Rose Gelfand SC ’21 reads her poetry during the LGBTQ+ Open Mic Night at The Motley Coffeehouse on Oct. 12 in celebration of National Coming Out Day. (Zoe Cowan • The Student Life)

In honor of National Coming Out Day, the Queer Resource Center hosted an open mic night at the Motley Coffeehouse on Oct. 12. The turnout was heartwarming — the Motley was flooded with chatter and people cheering, snapping and shouting encouragement at performers throughout the night.

The open mic featured a wide array of performances, from an acoustic duet cover of “Corduroy Dreams,” originally by Rex Orange County, to inspiring poems about body image and the LGBTQIA+ experience to stand-up comedy.

Abby McCarthy PZ 21 and Elyse Endlich PZ 22, both event organizers and emcees for the night, caused uproars of laughter in between acts, especially when they half-jokingly announced the event intermission to be a time for the audience to flirt with one another.

This is not the first open mic night for McCarthy, a student associate at the Queer Resource Center. Friday’s event builds off a previous successful open mic that McCarthy wanted to see replicated.

“I hosted an LGBT mic night last semester that was really successful,” she said. “People were able to bring really good poetry and music [to the event], and I wanted to keep that going.”

Endlich said open mics are a unique forum, giving students true freedom to express themselves without stringent guidelines.

“I really love hosting open mics,” she said. “I love giving people the space to share anything they want with the community. Open mics are just a very positive environment.”

In addition to helping to organize the event, Endlich also read original poetry. Performing, Endlich said, is an act greater than just sharing for her.

“I usually try to perform because, yes, I enjoy performing and sharing my stuff, but more than anything I want to encourage people,” she said. “When I go up there and I’m having fun, I think that helps get people going.”

To McCarthy, holding an open mic is crucial to student expression and showing student support.
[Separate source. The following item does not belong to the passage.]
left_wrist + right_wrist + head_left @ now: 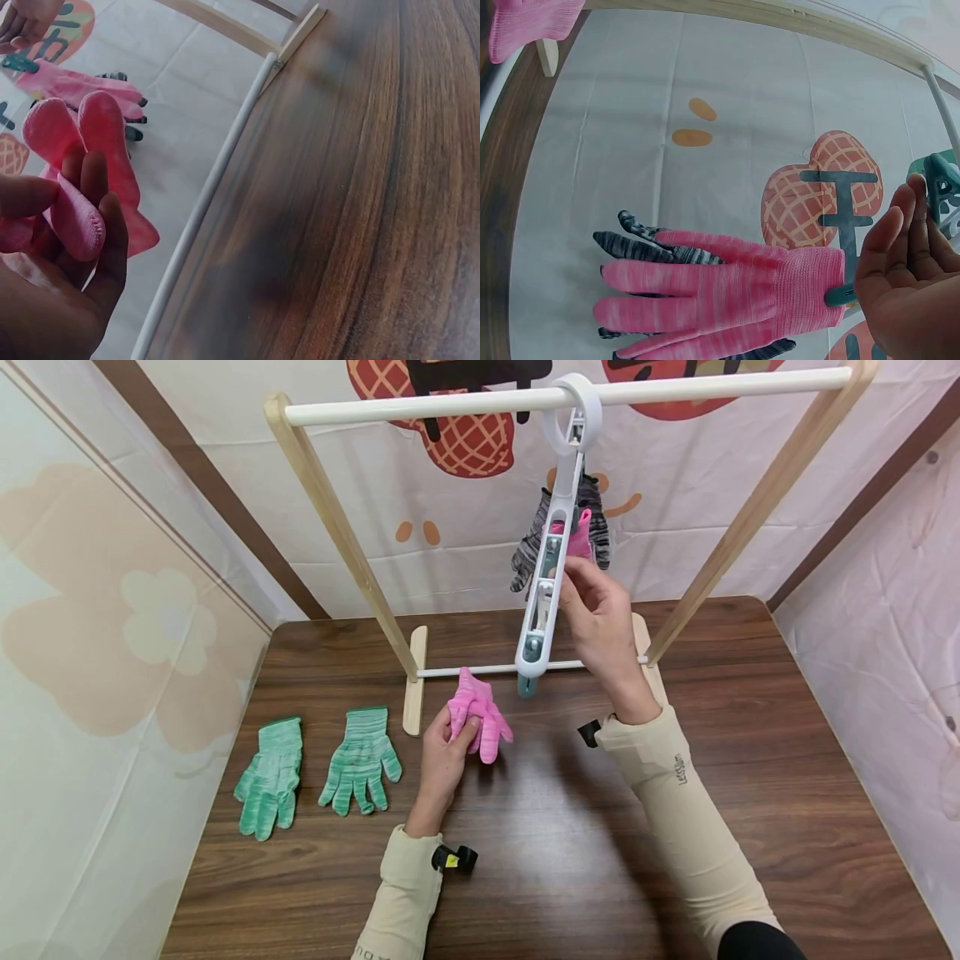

“When people are able to express [their experiences with] being LGBT with other people in a community, it reminds people that they are not alone and [that] there is a strong LGBT community here,” she said. “It gives [people in the community] a chance to connect with people, to get to know each other and feel welcome.”

The Motley was chosen, McCarthy said, as a venue for students who may not yet feel comfortable going to the QRC. 

“I want people to have a fun space where they can be around other LGBT people, where people can relax and destress after a long week,” she said. “Plus, students who write poetry and all the talented musicians on campus who have been wanting to share will have a space to do that.”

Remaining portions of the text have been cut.